Synopsis: Flores was a patient at Presbyterian Intercommunity Hospital (PIH Health). While attempting to get up from her hospital bed, the latch on the bedrail failed and the rail collapsed, causing her to fall to the floor. Just under two years later, she filed suit against PIH Health, alleging claims for general negligence and premises liability. She alleged that defendant had “failed to use reasonable care in maintaining [its] premises,” “failed to take reasonable precautions to discover and make safe a dangerous condition on the premises,” and “failed to give Plaintiff a reasonable and adequate warning of a dangerous condition so Plaintiff could have avoided foreseeable harm.” Flores claimed she suffered injury as a result. The trial court sustained PIH Healths’ demurrer without leave to amend, as barred by the one-year MICRA statute of limitations, Code Civ.
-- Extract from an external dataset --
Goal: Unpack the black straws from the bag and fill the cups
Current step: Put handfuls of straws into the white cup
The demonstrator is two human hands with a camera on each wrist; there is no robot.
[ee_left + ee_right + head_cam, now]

Proc., § 340.5. The Court of Appeal reversed, holding that PIH Health’s alleged failure to use reasonable care in maintaining its premises and its alleged failure to take reasonable precautions to make a dangerous condition safe “sounds in ordinary negligence because the negligence did not occur in the rendering of professional services.” The Supreme Court granted review and reversed.
The Court acknowledged that, “our courts have long recognized, the dividing line between ordinary negligence and professional malpractice may at times be difficult to place,” and that the Courts of Appeal had drawn it differently in cases involving in cases involving alleged negligence in the use or maintenance of hospital equipment or premises.
The Court noted that section 340.5 is not limited to cases involving “those specific tasks that require advanced medical skills and training.” It observed that a medical professional or other hospital staff member may commit a negligent act in rendering medical care, thereby causing a patient’s injury, even where no particular medical skills were required to complete the task at hand. For example, a hospital’s negligent failure to prevent a patient from becoming separated from an oxygen ventilator, for example, occurs in the “rendering of professional services,” regardless of whether it becomes disconnected because of an ill-considered decision by a doctor or being bumped by a janitor’s broom.
The Court rejected, however, the hospital’s proposed rule that “professional negligence” occurs whenever the negligent act violates a state licensing requirement (such as the requirement to keep a hospital premises in good repair.) This approach would transform section 340.5’s special rule for professional negligence – i.e., negligence in the rendering of medical care to patients – into an all-purpose rule covering essentially every form of ordinary negligence that happens to occur on hospital property.
The text and purposes underlying section 340.5 instead required the Court to draw a distinction between the professional obligations of hospitals in the rendering of medical care to their patients and the obligations hospitals have, simply by virtue of operating facilities open to the public, to maintain their premises in a manner that preserves the well-being and safety of all users. The Court adopted the following rule:
Whether negligence in maintaining hospital equipment or premises qualifies as professional negligence depends on the nature of the relationship between the equipment or premises in question and the provision of medical care to the plaintiff. A hospital’s negligent failure to maintain equipment that is necessary or otherwise integrally related to the medical treatment and diagnosis of the patient implicates a duty that the hospital owes to a patient by virtue of being a health-care provider. Thus, if the act or omission that led to the plaintiff’s injuries was negligence in the maintenance of equipment that, under the prevailing standard of care, was reasonably required to treat or accommodate a physical or mental condition of the patient, the plaintiff’s claim is one of professional negligence under section 340.5.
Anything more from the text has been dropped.